If your Club or organization would like to host an informative golf fitness workshop, contact Bob at bob@golfitcarolina.com or 336-509-4610.

Bob came to my club and did a hour long session on the basics of his teaching and philosophy of fitness and how it relates to the golf swing and its performance.  My members thoroughly enjoyed the hour and wanted more.  I was impressed with his content and explanation.  My members were floored with his Q&A and his personal adaptation to their issues.  I was impressed with his interaction with attendants of the seminar.  If you are looking for someone to integrate your fitness program with the golf program, Bob is the guy to do it!  We will be booking Bob to come back to our club next spring.
Shannon Howell, PGA Head Golf Professional
Country Club of Sapphire Valley, Sapphire Valley, NC


"Bob Forman was fabulous!  He is a great presenter who shared some extremely valuable information related to how anatomical deficiencies such as: poor posture, flexibility, and balance impact our golf swing.  He not only shared what they are and how they impact the swing, but also demonstrated exercises to help correct them."
Ellen Gregory
EWGA-Wilmington, NC chapter

“Westchester is one of the Country’s largest private clubs with a membership that has high expectations for service and performance.  Bob Forman’s seminar on golf specific fitness and flexibility was extremely well received and motivated many of my members to begin a program of evaluation, exercise and follow-ups.  I highly recommend Bob for his knowledge, energy , and ability to connect with amateurs concerning golf fitness.” 
John Kennedy, Director of Golf
Westchester CC, 
Harrison, NY

Bob has a fantastic ability to understand and combine his expertise of the physical complexities of the human body with the PGA Professional’s trained eye with respect to the complexities of the golf swing.  Bob offers a refreshing angle that most amateur and professional golfers can understand and embrace.  Many times, a golfer will have physical limitations that prevents him or her from moving the way the PGA Professional is trying to instruct.  Bob can take the golfer’s weakest physical traits and focus a training program to better overcome those obstacles and allow the golfers to ultimately improve their swing. 
Dennis Nicholl, PGA Head Golf Professional
The Dunes Golf & Beach Club, Myrtle Beach, South Carolina

IMPROVE YOUR GAME

Functional Golf Fitness Training is a comprehensive player improvement resource for golfers of all ages and levels, teaching professionals and coaches.  
A great manual for golf teams as well.  

Dedicated chapters on:
- how to identify and correct the common physical deficiencies most golfers have that are impacting their swing and injury potential
- over 40 golf-specific exercises and drills

- preventing/alleviating the #1 injury in golf, low back injury
- how to fix the more common swing faults

Amazon reviews:

"Very clear explanations of causes and fixes for main physical deficiencies affecting golfers.
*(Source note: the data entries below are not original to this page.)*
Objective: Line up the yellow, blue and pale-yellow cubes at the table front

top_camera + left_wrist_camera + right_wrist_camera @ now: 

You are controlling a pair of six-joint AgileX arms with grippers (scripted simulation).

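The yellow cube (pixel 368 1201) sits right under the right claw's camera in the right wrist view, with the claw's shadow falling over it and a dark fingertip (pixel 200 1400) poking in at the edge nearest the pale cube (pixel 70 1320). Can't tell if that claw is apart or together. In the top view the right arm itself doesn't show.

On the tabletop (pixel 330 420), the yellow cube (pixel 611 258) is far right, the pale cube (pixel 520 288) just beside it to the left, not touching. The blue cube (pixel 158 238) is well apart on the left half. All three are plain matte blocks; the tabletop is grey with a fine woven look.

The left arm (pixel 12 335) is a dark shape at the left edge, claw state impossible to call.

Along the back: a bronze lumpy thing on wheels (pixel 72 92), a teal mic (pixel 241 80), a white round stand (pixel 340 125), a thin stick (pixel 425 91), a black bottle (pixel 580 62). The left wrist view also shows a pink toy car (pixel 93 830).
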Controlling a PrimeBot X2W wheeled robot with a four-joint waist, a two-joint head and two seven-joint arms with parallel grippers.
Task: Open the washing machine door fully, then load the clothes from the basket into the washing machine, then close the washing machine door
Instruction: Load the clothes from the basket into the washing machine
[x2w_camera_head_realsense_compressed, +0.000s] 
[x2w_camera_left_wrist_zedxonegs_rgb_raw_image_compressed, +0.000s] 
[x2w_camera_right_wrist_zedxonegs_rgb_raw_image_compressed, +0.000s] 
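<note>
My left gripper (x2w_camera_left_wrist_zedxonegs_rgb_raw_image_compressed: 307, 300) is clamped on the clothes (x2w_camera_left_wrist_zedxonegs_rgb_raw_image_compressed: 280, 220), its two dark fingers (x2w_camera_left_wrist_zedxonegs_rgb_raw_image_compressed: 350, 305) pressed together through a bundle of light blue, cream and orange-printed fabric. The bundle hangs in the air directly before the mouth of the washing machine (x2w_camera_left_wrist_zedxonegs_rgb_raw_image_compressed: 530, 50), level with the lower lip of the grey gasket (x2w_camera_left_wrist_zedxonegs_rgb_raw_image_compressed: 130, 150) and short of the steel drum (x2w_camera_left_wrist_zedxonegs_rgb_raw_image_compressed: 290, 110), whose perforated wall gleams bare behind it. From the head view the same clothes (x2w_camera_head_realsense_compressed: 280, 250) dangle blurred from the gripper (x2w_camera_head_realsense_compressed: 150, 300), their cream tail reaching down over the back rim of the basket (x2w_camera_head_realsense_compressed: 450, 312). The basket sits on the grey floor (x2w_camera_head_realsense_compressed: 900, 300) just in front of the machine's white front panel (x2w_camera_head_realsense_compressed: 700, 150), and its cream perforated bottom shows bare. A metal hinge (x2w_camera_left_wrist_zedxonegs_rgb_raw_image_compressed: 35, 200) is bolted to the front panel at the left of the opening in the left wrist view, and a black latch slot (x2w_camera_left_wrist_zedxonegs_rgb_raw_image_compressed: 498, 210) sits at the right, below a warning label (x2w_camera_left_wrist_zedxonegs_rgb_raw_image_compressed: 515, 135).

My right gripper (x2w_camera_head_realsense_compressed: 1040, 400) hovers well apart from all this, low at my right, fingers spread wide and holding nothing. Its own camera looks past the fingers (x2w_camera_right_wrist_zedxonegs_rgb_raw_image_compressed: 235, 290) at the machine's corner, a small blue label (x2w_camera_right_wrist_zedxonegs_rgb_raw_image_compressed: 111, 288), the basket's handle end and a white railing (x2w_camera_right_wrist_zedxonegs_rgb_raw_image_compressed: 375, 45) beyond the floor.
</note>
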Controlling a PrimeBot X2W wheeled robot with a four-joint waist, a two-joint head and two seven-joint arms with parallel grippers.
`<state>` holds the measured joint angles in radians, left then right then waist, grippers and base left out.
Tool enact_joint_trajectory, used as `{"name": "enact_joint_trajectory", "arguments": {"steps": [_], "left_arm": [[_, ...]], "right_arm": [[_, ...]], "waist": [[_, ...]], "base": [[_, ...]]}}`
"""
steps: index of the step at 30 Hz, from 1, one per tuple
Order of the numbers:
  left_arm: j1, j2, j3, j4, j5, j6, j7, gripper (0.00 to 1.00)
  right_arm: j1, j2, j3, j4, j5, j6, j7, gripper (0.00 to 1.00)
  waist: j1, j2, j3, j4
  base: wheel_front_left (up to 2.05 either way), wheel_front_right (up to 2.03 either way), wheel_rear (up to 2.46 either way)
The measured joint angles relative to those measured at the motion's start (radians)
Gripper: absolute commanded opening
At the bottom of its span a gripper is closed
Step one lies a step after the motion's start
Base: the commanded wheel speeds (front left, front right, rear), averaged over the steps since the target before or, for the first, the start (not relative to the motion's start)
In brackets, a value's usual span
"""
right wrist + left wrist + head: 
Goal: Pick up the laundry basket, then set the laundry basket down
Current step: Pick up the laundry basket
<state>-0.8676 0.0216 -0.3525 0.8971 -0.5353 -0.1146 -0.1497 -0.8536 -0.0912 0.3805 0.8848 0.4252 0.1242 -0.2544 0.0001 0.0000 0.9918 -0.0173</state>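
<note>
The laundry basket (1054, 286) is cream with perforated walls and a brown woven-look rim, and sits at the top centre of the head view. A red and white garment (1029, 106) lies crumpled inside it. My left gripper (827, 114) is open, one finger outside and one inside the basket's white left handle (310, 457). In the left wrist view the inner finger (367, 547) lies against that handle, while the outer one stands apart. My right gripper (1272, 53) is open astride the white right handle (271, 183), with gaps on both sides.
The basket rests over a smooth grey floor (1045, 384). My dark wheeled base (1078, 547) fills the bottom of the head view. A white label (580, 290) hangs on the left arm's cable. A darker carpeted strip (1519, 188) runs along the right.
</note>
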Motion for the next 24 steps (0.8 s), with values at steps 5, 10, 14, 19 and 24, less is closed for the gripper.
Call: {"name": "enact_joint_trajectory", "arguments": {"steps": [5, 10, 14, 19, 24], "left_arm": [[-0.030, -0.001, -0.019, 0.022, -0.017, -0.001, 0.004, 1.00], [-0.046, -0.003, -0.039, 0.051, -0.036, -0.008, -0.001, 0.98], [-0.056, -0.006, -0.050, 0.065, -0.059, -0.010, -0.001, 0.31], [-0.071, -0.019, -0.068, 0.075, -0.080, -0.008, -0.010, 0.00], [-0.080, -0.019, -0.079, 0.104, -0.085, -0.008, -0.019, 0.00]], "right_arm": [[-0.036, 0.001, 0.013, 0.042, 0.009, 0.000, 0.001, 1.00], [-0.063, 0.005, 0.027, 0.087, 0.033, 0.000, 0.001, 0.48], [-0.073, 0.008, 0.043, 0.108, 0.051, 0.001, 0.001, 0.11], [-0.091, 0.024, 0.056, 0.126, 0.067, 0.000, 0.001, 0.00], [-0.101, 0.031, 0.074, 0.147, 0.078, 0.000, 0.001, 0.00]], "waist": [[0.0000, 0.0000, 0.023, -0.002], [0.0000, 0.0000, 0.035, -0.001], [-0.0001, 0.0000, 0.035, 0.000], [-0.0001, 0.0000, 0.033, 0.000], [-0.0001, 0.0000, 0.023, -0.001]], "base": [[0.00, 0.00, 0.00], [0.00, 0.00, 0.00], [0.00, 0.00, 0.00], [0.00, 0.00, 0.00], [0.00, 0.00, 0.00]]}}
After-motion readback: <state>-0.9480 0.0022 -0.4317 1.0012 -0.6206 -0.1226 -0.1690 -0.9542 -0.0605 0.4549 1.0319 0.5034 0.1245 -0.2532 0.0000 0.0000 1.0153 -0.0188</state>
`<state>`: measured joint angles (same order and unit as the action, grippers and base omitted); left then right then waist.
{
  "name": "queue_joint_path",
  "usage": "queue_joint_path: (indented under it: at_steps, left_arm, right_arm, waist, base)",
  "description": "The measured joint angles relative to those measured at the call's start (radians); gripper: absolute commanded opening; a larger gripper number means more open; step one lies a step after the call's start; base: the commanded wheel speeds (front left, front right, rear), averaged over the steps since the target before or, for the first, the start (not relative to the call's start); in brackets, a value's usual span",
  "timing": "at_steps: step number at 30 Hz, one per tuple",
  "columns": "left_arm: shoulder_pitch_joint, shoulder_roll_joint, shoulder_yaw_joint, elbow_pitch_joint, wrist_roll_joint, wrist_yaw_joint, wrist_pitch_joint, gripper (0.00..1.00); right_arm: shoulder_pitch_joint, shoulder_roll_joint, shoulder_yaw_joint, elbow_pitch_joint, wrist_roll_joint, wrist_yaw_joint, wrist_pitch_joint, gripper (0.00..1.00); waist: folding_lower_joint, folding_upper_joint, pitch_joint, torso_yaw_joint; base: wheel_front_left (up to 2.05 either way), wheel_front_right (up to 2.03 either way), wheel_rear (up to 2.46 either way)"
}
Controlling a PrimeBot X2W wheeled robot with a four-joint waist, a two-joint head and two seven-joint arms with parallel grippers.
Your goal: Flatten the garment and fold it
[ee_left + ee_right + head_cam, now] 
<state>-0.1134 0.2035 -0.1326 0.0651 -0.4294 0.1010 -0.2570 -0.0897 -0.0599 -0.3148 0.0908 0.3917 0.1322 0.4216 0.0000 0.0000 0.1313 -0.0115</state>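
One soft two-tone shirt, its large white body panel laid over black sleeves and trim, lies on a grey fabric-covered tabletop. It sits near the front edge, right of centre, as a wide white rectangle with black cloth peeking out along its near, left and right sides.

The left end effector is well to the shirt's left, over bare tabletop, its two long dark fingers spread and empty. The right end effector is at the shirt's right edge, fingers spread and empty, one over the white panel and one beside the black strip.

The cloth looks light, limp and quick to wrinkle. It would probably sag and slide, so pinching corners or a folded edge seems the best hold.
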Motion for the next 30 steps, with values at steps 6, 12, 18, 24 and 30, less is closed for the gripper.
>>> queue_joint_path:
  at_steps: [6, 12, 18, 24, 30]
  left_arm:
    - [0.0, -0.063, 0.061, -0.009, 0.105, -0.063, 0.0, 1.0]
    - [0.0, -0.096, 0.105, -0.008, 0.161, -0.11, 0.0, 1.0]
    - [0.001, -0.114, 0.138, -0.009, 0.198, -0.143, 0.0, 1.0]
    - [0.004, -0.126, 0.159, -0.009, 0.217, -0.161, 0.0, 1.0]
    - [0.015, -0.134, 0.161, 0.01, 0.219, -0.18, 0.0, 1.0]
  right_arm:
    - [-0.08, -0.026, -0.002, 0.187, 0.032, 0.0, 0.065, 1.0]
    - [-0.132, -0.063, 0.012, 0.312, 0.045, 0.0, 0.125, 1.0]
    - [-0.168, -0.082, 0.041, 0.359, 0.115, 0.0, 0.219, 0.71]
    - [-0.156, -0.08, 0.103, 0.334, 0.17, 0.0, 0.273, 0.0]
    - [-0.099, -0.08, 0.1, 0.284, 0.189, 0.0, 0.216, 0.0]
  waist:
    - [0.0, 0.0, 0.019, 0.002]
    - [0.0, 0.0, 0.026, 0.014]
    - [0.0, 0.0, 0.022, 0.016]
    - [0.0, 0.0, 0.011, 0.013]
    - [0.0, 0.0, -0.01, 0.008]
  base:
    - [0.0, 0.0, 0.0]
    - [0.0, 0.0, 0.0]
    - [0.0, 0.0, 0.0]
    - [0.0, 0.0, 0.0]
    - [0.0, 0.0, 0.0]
Easy to follow instructions. While other books may give a whole laundry list of exercises that end up not being used, Forman has selected a few for each issue and puts together a program that doesn't take long to do"

"This book not only tells you what to do but also why you need to do and what results you can expect.
I have every book in print about golf fitness and this book is by far the best."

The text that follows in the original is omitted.